Seeds of Change. They’re looking to increase plant-based living. They use proceeds to start school and community garden projects. I’ve bought from them, and the quality is good. They don’t have some of the unique rare things I love to find, but there’s a good selection.
Fedco Seeds is in Maine. They’re a co-op, contributing to the wellbeing of many Northeastern small farms. This season, they’re backordered with Covid. Their store is closed and they’re taking online orders only, but seem to have a shipping backlog of 4-6 weeks. If you order for them and want to start your seeds, you have to get moving.
Guerneys. They always have a coupon. Get on their list or order their catalog and you’ll get $25 off $50 orders, $50 off $100 orders… I’ve ordered things like seed potatoes, strawberries, and many other things from them. They sold out of a lot of things last year, and this year, it looks like it might be happening, too.

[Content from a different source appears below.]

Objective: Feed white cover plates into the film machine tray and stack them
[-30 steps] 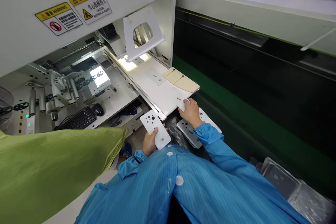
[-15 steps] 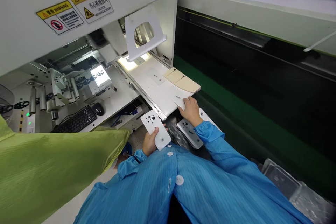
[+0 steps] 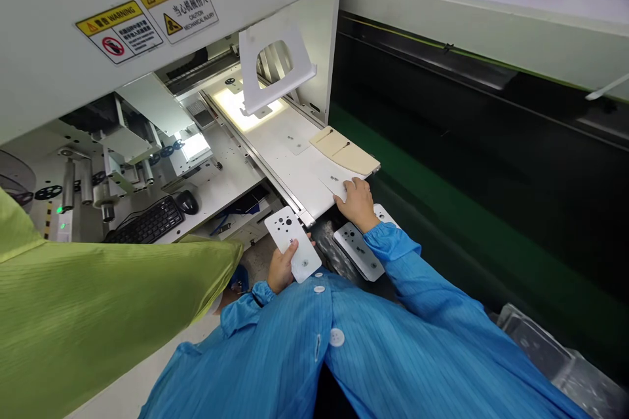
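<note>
My left hand (image 3: pixel 282 268) is closed on a white phone-shaped panel (image 3: pixel 289 236) with dark round holes, the thumb on its face. On the front end of the white conveyor bed (image 3: pixel 304 177), my right hand (image 3: pixel 358 201) rests over a second flat white panel (image 3: pixel 330 178), its fingers spread and touching it. Another panel (image 3: pixel 297 144) lies farther back on the bed. A cream plate (image 3: pixel 344 149) with two slots sits along the bed's right edge. Below my right wrist is a stack of panels (image 3: pixel 358 251).
Machine parts with rollers (image 3: pixel 118 183) stand at the left, above a black keyboard (image 3: pixel 150 217) and mouse (image 3: pixel 187 202). A person's yellow-green sleeve (image 3: pixel 108 301) fills the lower left. A dark green belt (image 3: pixel 442 209) runs along the right. Clear plastic trays (image 3: pixel 535 347) lie lower right.
Inside the machine, the head assembly has shifted, uncovering more of the lit area. My right hand's fingers have spread slightly on the panel. My left hand still holds its panel.
</note>
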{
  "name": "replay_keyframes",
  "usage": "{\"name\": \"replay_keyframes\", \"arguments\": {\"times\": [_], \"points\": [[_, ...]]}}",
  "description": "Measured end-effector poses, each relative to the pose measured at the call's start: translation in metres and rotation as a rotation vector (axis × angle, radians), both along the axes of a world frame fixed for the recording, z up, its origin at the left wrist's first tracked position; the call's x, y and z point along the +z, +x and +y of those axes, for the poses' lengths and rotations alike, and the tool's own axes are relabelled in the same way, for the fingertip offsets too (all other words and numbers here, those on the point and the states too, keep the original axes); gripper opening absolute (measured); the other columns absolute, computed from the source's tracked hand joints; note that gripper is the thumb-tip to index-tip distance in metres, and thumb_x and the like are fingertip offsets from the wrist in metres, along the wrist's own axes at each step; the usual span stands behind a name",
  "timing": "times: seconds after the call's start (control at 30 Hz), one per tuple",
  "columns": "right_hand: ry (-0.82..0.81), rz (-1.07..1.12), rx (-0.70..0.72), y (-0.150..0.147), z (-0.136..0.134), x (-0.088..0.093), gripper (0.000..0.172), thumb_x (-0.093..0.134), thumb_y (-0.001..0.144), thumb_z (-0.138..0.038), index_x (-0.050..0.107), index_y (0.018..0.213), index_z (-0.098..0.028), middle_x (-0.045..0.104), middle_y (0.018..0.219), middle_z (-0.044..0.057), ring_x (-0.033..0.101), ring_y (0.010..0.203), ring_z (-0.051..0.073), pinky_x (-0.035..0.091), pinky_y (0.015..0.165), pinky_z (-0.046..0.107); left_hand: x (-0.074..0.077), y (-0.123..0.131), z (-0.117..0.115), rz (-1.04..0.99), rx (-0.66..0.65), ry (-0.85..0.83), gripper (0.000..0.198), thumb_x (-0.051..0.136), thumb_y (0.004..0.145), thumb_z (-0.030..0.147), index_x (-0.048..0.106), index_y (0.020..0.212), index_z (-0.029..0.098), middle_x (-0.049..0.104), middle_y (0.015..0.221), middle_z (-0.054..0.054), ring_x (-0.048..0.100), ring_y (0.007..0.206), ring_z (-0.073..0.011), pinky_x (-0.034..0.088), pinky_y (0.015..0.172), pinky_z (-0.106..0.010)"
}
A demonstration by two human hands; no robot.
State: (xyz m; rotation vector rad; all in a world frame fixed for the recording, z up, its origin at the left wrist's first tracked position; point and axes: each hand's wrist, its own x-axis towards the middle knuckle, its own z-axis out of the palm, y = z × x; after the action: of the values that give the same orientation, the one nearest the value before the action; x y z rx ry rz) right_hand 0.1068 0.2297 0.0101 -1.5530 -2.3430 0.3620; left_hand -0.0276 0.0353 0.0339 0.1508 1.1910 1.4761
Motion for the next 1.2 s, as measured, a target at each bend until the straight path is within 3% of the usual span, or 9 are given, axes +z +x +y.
{"name": "replay_keyframes", "arguments": {"times": [0.2, 0.4, 0.53, 0.73, 1.2], "points": [[0.029, 0.012, 0.001, -0.001, 0.002, -0.005, 0.044, 0.055, 0.077, -0.036, 0.055, 0.114, -0.012, 0.044, 0.125, 0.020, 0.037, 0.115, 0.038, 0.040, 0.090, 0.052, 0.001, 0.000, 0.001, 0.001, 0.009, -0.017, 0.053, 0.074, 0.066, 0.041, 0.060, 0.107, 0.010, 0.065, 0.114, -0.018, 0.057, 0.113, -0.0339, 0.047, 0.095, -0.049], [0.036, 0.001, 0.017, 0.001, -0.003, 0.002, 0.047, 0.055, 0.078, -0.036, 0.055, 0.116, -0.009, 0.041, 0.130, 0.021, 0.034, 0.121, 0.039, 0.038, 0.094, 0.053, 0.002, 0.001, 0.003, 0.002, 0.012, -0.025, 0.053, 0.075, 0.065, 0.042, 0.061, 0.105, 0.010, 0.067, 0.110, -0.019, 0.057, 0.114, -0.0345, 0.046, 0.096, -0.049], [0.061, 0.022, 0.097, 0.002, -0.012, 0.005, 0.045, 0.052, 0.081, -0.033, 0.053, 0.119, -0.010, 0.042, 0.135, 0.019, 0.034, 0.125, 0.036, 0.034, 0.100, 0.052, 0.002, 0.000, 0.003, 0.001, 0.002, -0.023, 0.053, 0.074, 0.066, 0.041, 0.060, 0.107, 0.010, 0.066, 0.113, -0.018, 0.057, 0.113, -0.0339, 0.047, 0.095, -0.048], [-0.009, -0.029, 0.265, -0.004, -0.017, 0.000, 0.051, 0.044, 0.089, -0.039, 0.049, 0.130, -0.010, 0.036, 0.145, 0.015, 0.022, 0.137, 0.035, 0.021, 0.111, 0.052, 0.003, 0.002, 0.005, 0.005, 0.002, -0.036, 0.054, 0.074, 0.065, 0.040, 0.060, 0.108, 0.011, 0.066, 0.113, -0.018, 0.057, 0.113, -0.0338, 0.047, 0.096, -0.048], [-0.011, -0.083, 0.257, -0.011, -0.011, -0.006, 0.060, 0.036, 0.091, -0.049, 0.044, 0.135, -0.009, 0.032, 0.147, 0.015, 0.022, 0.138, 0.035, 0.020, 0.111, 0.050, -0.009, 0.000, 0.002, -0.002, 0.015, -0.010, 0.051, 0.072, 0.069, 0.038, 0.059, 0.110, 0.010, 0.065, 0.114, -0.017, 0.058, 0.112, -0.0328, 0.047, 0.096, -0.047]]}}
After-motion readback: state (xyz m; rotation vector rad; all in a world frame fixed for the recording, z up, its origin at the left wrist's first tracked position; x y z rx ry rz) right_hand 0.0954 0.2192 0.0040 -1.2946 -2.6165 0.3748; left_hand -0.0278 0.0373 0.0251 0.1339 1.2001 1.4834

Park Seeds. I didn’t order from them but look at their catalog a lot—there’s a great collection at good prices. They also have seed starting domes and other things.
Annie’s Heirloom Seeds. Great prices, heirloom varieties. Free shipping.
Burpee. This is a large national catalog. You’ll find these seeds in your local box and farm stores, but you can order from them direct.
Ferry Morse Seeds has been in operation since 1856. They’re located in Massachusetts. They’ve always had a presence in stores here, so I’ve never ordered from them online, but if you do, they’ve got a ton of coupon codes and popups. The quality is good.
Native Seeds. This is a biodiversity seed project seeking to save and spread seeds native to the Southwest. The seeds in the photo were a gift to me this winter. I’ve got a few carrots in the greenhouse now demanding a bit more heat. The rest, I’ll start on some heat mats soon.
This should get you started. Shop today! Those Covid shipping delays are real!